By: Melanie Valdivieso
I admit I am obsessed with the British show Doctor Who. I ♡♡ the Doctor. I admire his compassion. I respect his fortitude. I adore his British accent! 🙂
But most importantly, I love the speech the 11th Doctor gives as he is regenerating – dying and morphing into another body and donning another face.
“We all change when you think about it. We’re all different people through our lives. And that’s okay. That’s good. As long as you keep moving, as long as you remember all the people you used to be.”
I immediately wrote an entry in my journal about how much the speech inspired me. And because I can’t keep inspiration to myself and I hoped my students would appreciate this bit o’ wisdom during their years of puberty, I read it to my high school freshmen English class.
Then I quit my job.
My anxiety had found a way to attack not just my brain but my body as well. Tightness of chest and spells of dizziness kept me from teaching; I was physically incapable of thinking and being myself. That was a little over a year ago, and since then I have worn many faces, trying to find who I am now. A young adult author. A ghost writer. An educational website author. A substitute teacher. A special education teacher. I ran the gambit, and now I am a homeschool teacher, which I LOVE doing.

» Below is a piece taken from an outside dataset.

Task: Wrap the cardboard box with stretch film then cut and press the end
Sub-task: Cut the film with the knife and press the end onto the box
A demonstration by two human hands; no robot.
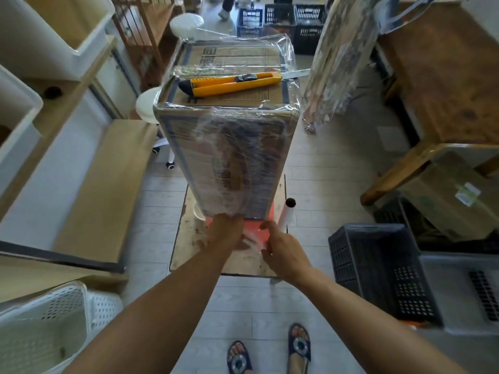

As the Doctor said, I remember fondly who I used to be. I saw opportunities to use everyday life occurrences as teaching moments. I enjoyed how animated I became while I taught. I loved helping kids who didn’t have very many positive experiences with adults. Indeed, my identity was intertwined with my profession, so it makes sense that the anxiety that grew like a parasite and robbed me of my sense of self also established a halt on my calling.
Who am I now though? I’m still a daughter of the King, saved by God’s grace. I’m still someone who is compassionate and wants to help people in some form or manner. I’m still silly. I’m still a teacher.
However, we can’t financially homeschool for years, so I need to return to the work force. I’m okay with that. I want to work in some capacity (homeschooling IS work, just not work that pays money). My frustration is what the heck am I to do?! All I know is teaching. What I love is teaching. And teaching does not get along with the chemicals in my brain. It’s robbing me of who I am!
Should I quit being picky and spoiled and get a blue-collar job like millions of others because I love my family? Do I choose to view quitting teaching as allowing myself to change, as the Doctor put it? Should I not give up on my passion and who I am at the core? I don’t know.